Goodness of Estimators

Learning Outcomes

  • Information
  • Efficiency
  • Cramér-Rao Inequality
  • Relative Efficiency
  • Law of Large Numbers

Information

Information

In Statistics, information is thought of as how much does the data tell you about a parameter \(\theta\). In general, the more data is provided, the more information is provided to estimate \(\theta\).

Information

Information can be quantified using Fisher’s Information \(I(\theta)\). For a single observation, Fisher’s Information is defined as

\[ I(\theta)=E\left[-\frac{\partial^2}{\partial\theta^2}\log\{f(X;\theta)\}\right], \]

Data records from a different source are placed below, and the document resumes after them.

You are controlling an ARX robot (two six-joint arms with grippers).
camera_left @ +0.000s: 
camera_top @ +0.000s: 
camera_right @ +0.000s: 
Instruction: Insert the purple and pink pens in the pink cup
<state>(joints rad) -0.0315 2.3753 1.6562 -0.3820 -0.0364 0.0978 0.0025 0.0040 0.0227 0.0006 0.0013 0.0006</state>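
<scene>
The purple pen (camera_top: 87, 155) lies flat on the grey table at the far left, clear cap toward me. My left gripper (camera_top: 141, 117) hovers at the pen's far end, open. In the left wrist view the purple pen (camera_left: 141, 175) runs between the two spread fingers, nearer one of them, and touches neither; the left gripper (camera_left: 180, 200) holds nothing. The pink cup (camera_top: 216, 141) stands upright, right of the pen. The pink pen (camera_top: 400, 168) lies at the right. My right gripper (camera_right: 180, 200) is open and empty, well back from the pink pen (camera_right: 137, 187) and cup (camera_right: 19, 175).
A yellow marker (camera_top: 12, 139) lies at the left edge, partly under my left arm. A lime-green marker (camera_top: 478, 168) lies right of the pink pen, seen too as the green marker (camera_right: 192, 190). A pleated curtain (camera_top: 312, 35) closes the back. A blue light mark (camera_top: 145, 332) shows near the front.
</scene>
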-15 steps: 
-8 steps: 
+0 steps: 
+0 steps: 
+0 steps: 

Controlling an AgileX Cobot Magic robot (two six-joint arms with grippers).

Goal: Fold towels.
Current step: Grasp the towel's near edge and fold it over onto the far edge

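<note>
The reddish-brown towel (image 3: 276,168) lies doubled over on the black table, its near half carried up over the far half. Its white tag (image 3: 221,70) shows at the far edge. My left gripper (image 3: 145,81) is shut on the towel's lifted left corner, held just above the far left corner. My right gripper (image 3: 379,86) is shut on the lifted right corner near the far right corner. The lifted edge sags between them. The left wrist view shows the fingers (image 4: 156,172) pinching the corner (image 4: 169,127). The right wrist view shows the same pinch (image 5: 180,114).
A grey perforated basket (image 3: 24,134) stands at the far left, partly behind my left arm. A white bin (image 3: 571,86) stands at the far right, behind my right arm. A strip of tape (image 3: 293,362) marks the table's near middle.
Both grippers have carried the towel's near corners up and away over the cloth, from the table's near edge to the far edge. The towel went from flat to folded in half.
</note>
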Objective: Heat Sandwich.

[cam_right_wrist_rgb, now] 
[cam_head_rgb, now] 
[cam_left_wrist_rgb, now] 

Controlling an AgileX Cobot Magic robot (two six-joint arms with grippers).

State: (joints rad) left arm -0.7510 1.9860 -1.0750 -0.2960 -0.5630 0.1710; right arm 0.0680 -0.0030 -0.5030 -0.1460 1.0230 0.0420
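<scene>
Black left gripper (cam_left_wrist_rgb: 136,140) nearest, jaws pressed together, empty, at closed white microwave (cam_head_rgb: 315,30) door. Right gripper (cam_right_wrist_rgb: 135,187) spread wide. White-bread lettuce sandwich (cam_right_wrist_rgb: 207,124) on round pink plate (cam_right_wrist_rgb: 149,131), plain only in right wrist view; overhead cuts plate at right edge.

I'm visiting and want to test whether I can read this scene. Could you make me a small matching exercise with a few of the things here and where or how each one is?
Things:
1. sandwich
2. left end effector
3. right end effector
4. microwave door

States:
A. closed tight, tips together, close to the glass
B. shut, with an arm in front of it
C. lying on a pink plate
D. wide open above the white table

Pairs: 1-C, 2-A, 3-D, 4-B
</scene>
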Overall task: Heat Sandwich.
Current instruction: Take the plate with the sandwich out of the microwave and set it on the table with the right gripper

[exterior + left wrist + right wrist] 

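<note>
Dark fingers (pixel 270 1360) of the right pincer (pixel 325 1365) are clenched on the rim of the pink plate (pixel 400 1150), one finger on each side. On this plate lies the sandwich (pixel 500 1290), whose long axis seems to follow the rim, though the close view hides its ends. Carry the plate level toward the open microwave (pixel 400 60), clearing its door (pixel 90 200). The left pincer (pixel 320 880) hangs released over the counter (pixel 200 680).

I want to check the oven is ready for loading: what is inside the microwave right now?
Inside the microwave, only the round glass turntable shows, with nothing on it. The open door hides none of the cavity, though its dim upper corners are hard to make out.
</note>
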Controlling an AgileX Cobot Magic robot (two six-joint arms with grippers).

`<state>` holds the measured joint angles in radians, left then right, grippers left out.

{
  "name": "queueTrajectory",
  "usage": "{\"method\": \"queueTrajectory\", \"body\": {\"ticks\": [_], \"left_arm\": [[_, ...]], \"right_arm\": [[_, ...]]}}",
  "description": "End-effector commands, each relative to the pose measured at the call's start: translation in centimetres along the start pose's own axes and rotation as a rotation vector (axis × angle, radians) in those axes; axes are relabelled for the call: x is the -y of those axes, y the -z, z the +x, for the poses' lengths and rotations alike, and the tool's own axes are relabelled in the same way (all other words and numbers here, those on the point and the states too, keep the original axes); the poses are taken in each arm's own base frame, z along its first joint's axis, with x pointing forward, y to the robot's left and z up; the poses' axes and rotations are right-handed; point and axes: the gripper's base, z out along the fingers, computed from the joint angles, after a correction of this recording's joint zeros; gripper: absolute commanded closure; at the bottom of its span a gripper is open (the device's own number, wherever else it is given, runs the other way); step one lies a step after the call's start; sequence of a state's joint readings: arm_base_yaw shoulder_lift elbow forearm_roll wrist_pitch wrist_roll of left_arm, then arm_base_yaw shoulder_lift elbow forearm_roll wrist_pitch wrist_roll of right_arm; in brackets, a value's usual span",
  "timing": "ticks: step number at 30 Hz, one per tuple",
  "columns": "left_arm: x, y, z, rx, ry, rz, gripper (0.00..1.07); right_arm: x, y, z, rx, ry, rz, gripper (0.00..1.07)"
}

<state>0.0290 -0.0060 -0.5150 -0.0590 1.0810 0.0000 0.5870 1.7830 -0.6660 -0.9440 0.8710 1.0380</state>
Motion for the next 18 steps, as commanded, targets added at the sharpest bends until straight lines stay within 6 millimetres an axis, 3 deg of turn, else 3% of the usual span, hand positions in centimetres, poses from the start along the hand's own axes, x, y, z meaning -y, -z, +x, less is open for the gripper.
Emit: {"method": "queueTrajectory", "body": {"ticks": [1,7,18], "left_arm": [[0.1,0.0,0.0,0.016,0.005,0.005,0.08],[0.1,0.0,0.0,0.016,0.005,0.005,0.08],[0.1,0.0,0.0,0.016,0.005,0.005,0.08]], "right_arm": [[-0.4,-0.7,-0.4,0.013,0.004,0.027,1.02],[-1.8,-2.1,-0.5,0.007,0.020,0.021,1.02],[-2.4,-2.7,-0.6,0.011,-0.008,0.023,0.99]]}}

where \(f(X;\theta)\) is either the PMF or PDF of the random variable \(X\).

Information

Furthermore, \(I(\theta)\) can be defined as

\[ I(\theta)=Var\left\{\frac{\partial}{\partial\theta}\log f(X;\theta)\right\}. \]

Proof

Show the following property:

\[ E\left[-\frac{\partial^2}{\partial\theta^2}\log\{f(X;\theta)\}\right] = Var\left\{\frac{\partial}{\partial\theta}\log f(X;\theta)\right\} \]

Efficiency

Efficiency

Efficiency of an estimator \(T\) is the ratio of variation compared to the lowest possible variance.

Efficiency

The efficiency of an estimator \(T\), where \(T\) is an unbiased estimator of \(\theta\), is defined as

\[ efficiency\ of\ T = \frac{1}{Var(T)nI(\theta)} \]

Example

Let \(X_1,\ldots, X_n\overset{iid}{\sim}Unif(0,\theta)\) and \(\hat\theta=2\bar X\). Find the efficiency of \(\hat \theta\).

Cramér-Rao Inequality

Let \(f(x_1, \ldots, x_n;\theta)\) be the joint PMF of PDF of \(X_1, \ldots,X_n\) and \(T=t(X_1,\ldots,X_n)\) be an unbiased estimator of \(\theta\). Then

\[ Var(T) \ge \frac{1}{nI(\theta)} \] If \(Var(T)=\frac{1}{nI(\theta)}\), then \(T\) is considered an efficient estimator of \(\theta\).

Example

Let \(X_1,\ldots,X_n\overset{iid}{\sim}Pois(\lambda)\), show that \(\bar X\) is an efficient estimator of \(\lambda\).

Example

Let \(X_1,\ldots,X_n\overset{iid}{\sim}N(\mu,\sigma^2)\), show that \(\bar X\) is an efficient estimator of \(\mu\).

Relative Efficiency

Given 2 unbiased estimators \(\hat\theta_1\) and \(\hat\theta_2\) of a parameter \(\theta\) , with variances \(V(\hat\theta_1)\) and \(V(\hat\theta_2)\), respectively, then the efficiency of \(\hat\theta_1\) relative to \(\hat\theta_2\) is defined as

\[ releff(\hat\theta_1,\hat\theta_2)=\frac{V(\hat\theta_1)}{V(\hat\theta_2)} \]

Example

Let \(X_1,\ldots,X_n\) be a random sample from a population with mean \(\mu\) and variance \(\sigma^2\).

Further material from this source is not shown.